La persistance des anciens stéréotypes antisémites
Mais ce n'est pas tout. Si les actes antisémites semblent bien en majorité provenir de cette «nouvelle judéophobie», les études d'opinion réalisées en France sur l'antisémitisme révèlent plutôt la persistance des anciens stéréotypes plutôt qu'une focalisation sur la question israélo-palestinienne. «À la différence des actes antisémites, très liés aux péripéties du conflit israélo-palestinien, les opinions restent structurées par les vieux stéréotypes liés au pouvoir, à l'argent, à la suspicion de double allégeance», note en 2018 la CNCDH. La commission s'appuie sur un sondage de l'IPSOS réalisé en 2017 selon laquelle 20% des Français jugent que «les juifs ont trop de pouvoir en France», 38% pensent que «les juifs ont un rapport particulier à l'argent» et 39% estiment que «pour les juifs français, Israël compte plus que la France».

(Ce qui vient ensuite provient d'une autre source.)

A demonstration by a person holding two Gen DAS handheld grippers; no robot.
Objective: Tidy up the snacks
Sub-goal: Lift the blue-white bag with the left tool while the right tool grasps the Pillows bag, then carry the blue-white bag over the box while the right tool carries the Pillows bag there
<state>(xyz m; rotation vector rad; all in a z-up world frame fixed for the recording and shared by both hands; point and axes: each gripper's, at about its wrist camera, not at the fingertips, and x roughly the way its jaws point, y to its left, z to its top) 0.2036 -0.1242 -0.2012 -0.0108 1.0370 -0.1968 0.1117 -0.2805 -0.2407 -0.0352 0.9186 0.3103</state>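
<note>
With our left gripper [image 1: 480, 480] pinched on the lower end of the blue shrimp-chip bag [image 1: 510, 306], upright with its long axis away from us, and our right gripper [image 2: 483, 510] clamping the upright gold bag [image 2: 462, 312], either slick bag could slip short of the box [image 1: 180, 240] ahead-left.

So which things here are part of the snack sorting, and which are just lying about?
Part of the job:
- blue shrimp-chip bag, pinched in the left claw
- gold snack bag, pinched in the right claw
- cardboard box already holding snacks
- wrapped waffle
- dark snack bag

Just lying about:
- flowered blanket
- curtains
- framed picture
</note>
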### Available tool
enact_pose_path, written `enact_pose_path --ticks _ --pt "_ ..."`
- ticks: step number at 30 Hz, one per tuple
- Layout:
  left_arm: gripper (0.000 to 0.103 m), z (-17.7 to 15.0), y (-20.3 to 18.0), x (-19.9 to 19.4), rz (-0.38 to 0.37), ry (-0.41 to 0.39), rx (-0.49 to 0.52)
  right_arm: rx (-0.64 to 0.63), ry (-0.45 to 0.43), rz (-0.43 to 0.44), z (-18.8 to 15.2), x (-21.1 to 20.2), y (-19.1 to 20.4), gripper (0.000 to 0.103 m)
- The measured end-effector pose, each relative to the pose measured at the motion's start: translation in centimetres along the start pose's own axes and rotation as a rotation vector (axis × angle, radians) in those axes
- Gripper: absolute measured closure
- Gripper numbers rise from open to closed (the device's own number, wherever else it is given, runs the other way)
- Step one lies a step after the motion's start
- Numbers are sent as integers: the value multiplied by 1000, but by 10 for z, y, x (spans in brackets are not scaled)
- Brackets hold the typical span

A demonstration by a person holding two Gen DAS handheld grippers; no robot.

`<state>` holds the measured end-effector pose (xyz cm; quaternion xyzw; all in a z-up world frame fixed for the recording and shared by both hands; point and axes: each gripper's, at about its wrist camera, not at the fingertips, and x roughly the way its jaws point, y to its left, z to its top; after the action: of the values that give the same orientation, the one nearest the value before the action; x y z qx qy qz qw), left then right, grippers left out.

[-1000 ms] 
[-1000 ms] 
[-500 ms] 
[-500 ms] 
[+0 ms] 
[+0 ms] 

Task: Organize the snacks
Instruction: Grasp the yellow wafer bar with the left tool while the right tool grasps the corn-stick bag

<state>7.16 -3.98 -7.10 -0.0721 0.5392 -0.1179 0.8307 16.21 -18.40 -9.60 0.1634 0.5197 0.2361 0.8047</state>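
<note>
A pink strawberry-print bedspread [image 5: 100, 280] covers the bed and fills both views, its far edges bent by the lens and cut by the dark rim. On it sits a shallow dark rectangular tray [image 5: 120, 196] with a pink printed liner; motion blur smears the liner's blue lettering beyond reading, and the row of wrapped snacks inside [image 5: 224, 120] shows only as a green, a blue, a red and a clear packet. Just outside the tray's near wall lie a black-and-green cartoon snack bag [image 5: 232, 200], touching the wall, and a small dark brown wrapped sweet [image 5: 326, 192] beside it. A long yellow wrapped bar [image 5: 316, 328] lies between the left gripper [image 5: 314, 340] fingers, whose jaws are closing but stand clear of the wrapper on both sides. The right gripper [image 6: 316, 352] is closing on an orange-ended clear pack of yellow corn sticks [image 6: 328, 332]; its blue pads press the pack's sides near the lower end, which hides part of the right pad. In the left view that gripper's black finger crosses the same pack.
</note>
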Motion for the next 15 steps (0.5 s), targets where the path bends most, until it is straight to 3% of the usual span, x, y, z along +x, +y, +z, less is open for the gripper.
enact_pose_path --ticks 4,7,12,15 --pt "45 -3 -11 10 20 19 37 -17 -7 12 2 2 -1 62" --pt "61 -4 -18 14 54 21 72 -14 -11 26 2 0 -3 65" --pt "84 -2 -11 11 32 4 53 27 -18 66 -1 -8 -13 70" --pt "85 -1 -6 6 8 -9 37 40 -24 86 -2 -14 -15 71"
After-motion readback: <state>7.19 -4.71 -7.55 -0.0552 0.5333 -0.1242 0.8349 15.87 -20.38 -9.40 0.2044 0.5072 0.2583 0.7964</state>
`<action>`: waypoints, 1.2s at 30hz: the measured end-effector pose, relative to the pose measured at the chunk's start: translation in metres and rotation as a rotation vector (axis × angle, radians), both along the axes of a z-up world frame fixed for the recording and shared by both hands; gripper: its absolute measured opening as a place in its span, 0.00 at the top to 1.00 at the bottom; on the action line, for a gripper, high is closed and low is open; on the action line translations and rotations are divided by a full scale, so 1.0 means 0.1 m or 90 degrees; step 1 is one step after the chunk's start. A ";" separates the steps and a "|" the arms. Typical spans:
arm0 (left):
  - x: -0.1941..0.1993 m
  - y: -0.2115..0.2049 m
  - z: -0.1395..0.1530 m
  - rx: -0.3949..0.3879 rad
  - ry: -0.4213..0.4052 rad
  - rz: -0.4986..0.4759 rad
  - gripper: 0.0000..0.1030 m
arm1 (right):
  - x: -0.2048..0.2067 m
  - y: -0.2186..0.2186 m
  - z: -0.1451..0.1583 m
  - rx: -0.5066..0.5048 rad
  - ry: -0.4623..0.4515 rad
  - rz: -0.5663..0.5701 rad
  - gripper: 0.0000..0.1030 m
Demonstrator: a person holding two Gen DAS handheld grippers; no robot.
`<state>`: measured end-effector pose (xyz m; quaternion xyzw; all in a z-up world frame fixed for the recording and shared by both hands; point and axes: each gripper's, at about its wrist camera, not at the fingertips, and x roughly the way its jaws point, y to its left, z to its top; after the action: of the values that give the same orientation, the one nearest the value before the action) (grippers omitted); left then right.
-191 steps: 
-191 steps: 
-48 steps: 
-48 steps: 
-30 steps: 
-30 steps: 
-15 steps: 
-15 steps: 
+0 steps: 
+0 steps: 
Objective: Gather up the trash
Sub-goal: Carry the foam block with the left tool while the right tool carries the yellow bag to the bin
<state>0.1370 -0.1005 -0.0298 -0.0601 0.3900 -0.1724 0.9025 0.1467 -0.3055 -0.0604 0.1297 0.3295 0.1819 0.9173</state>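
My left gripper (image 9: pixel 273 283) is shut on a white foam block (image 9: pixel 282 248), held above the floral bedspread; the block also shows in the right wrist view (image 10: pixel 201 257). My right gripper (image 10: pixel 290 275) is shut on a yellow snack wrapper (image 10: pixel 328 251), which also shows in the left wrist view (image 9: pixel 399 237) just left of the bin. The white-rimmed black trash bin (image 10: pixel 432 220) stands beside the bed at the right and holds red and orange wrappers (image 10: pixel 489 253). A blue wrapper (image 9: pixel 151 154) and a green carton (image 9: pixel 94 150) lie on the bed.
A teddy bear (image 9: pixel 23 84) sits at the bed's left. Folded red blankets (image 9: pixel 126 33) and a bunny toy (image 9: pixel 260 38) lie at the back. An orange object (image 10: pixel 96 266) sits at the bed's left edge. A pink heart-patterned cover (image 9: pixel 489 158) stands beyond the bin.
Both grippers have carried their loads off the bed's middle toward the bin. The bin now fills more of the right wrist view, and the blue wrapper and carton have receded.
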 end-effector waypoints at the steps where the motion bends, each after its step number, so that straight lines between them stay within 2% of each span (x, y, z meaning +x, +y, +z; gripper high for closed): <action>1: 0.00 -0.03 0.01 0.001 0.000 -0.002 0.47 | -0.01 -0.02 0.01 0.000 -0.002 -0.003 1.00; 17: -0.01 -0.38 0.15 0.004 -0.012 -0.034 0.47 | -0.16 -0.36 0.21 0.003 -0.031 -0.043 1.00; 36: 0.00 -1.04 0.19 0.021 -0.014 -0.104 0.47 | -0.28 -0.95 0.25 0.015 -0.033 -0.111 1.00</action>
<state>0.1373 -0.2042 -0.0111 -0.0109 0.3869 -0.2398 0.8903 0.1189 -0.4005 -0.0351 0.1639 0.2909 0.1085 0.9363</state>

La CNCDH fait aussi remarquer qu'il manque «les perceptions que les diverses minorités ont les unes des autres». En 2005, une enquête de Sylvain Brouard et Vincent Tiberj sur les Français issus de l'immigration maghrébine, africaine et turque, en majorité musulmane faisait «apparaître une tension sur la question israélienne et une plus grande réceptivité aux préjugés antisémites» sur fond de «malaise identitaire, d'intolérance religieuse, de jalousie à l'égard d'une communauté perçue comme plus anciennement installée, socialement plus favorisée, plus présente dans l'espace public», note cependant la commission. Deux tendances qui se retrouvent par ailleurs dans le sondage de l'IFOP à la fois parmi les électeurs les plus à gauche et les plus à droite. Sur fond de chiffres imparfaits, l'antisémitisme apparaît plus que jamais comme un phénomène protéiforme et complexe.